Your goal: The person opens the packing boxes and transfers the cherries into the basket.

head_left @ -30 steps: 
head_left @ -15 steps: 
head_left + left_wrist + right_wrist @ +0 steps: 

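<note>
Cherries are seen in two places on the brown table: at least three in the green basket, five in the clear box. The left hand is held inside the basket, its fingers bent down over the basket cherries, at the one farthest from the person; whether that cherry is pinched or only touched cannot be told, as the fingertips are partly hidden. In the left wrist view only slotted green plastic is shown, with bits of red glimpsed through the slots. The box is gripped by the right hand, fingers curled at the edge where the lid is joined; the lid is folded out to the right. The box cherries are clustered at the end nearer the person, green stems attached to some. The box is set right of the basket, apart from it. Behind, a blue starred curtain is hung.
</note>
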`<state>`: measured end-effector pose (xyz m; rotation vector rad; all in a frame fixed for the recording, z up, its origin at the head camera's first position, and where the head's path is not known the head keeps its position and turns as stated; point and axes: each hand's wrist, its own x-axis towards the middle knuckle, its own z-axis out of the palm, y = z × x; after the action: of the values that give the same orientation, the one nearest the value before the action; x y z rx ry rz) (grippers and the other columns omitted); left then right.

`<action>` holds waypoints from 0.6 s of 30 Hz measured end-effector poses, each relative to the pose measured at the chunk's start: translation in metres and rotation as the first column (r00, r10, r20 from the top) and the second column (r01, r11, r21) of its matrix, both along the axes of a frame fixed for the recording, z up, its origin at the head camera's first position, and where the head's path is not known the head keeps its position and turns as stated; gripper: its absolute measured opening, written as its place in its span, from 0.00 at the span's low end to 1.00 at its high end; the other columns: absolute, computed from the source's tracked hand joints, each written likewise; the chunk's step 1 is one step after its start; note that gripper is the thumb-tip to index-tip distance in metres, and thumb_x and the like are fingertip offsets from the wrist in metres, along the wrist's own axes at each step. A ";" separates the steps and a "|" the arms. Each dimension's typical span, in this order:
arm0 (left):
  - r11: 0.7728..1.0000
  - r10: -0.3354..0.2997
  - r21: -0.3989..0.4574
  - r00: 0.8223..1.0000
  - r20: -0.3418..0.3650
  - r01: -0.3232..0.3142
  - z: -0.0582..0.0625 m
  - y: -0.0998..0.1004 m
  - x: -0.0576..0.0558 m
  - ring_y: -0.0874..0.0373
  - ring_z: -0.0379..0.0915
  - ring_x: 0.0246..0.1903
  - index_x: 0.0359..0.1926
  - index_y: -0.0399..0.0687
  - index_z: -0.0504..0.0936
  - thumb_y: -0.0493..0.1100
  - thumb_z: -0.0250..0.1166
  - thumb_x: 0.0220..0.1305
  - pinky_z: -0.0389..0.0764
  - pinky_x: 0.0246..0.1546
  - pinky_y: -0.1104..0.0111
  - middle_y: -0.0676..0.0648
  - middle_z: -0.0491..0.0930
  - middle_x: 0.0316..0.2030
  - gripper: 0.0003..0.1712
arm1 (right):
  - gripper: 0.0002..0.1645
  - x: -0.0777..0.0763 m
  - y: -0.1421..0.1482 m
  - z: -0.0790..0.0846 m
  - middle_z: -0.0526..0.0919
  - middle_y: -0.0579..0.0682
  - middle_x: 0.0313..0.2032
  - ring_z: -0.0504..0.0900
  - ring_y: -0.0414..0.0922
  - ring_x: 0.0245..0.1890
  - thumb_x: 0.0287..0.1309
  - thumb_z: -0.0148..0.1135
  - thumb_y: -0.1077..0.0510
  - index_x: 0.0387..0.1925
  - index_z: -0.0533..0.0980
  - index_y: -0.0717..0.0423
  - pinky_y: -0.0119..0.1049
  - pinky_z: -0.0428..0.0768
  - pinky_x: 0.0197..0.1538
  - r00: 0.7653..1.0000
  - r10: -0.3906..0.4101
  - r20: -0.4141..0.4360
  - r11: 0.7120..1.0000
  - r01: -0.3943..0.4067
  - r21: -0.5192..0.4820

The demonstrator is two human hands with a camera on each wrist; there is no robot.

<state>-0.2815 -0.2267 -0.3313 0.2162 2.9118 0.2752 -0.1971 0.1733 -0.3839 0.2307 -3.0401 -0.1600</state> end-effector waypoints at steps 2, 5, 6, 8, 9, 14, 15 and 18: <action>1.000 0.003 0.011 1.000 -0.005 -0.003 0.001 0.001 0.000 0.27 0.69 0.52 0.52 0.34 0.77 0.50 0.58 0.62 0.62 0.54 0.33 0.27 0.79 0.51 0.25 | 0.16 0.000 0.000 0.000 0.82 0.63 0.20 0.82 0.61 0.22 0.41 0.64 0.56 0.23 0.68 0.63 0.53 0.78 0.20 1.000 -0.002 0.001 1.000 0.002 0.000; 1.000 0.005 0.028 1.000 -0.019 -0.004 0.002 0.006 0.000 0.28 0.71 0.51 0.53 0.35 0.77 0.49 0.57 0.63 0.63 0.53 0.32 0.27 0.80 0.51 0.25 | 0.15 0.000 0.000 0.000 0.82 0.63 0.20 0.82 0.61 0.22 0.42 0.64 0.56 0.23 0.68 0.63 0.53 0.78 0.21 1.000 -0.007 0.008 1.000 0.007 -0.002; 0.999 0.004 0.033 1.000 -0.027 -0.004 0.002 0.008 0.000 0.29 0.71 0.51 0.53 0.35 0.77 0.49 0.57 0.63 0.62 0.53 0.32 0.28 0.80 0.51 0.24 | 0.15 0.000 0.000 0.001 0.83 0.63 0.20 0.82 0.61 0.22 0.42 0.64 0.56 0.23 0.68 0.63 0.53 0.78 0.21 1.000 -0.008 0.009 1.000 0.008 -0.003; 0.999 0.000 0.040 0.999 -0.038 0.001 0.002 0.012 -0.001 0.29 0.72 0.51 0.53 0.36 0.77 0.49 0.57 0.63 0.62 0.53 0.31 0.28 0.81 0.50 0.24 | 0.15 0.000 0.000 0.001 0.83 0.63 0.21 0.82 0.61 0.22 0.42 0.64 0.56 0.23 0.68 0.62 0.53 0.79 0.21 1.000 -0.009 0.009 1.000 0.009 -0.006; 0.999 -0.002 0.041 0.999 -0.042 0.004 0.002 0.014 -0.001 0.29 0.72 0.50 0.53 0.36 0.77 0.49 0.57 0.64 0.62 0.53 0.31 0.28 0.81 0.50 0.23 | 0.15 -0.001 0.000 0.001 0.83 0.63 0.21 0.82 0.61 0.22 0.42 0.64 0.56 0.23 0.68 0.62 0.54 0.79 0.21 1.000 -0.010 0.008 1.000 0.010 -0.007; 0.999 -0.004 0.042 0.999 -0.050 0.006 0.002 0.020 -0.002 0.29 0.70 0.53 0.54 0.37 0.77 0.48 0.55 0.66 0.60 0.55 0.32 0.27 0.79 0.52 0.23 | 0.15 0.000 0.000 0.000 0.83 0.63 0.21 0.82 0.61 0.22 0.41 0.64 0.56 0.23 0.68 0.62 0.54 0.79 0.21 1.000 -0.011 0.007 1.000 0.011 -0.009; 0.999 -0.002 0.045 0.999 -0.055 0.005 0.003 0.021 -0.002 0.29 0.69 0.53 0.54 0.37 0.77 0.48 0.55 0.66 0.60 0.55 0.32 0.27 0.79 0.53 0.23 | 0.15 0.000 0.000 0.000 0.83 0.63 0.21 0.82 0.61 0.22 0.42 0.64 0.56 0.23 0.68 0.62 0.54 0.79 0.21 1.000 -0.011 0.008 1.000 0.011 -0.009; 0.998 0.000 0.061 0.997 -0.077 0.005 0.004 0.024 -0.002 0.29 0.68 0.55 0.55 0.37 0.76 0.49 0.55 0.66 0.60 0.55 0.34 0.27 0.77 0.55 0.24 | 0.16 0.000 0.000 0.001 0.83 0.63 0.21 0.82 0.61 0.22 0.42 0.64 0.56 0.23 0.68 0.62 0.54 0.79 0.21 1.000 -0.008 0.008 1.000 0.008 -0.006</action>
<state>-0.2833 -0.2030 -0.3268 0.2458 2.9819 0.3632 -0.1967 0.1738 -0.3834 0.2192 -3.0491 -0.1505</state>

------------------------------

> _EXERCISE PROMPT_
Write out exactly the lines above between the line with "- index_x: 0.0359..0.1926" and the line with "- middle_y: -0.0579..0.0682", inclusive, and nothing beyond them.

> _RESPONSE BOX_
  - index_x: 0.0359..0.1926
  - index_y: -0.0399..0.0687
  - index_z: -0.0504..0.0936
  - thumb_y: -0.0493..0.1100
  - thumb_z: -0.0250..0.1166
  - thumb_x: 0.0220..0.1305
  - pinky_z: -0.0389..0.0764
  - pinky_x: 0.0246..0.1546
  - pinky_y: -0.1104..0.0111
  - middle_y: -0.0676..0.0648
  - middle_z: -0.0491..0.0930
  - middle_x: 0.0316..0.2030
  - gripper: 0.0003..0.1712
arm1 (right):
  - gripper: 0.0002..0.1645
  - x: -0.0777..0.0763 m
  - y: -0.1421..0.1482 m
  - z: -0.0790..0.0846 m
  - middle_z: -0.0526..0.0919
  - middle_y: -0.0579..0.0682

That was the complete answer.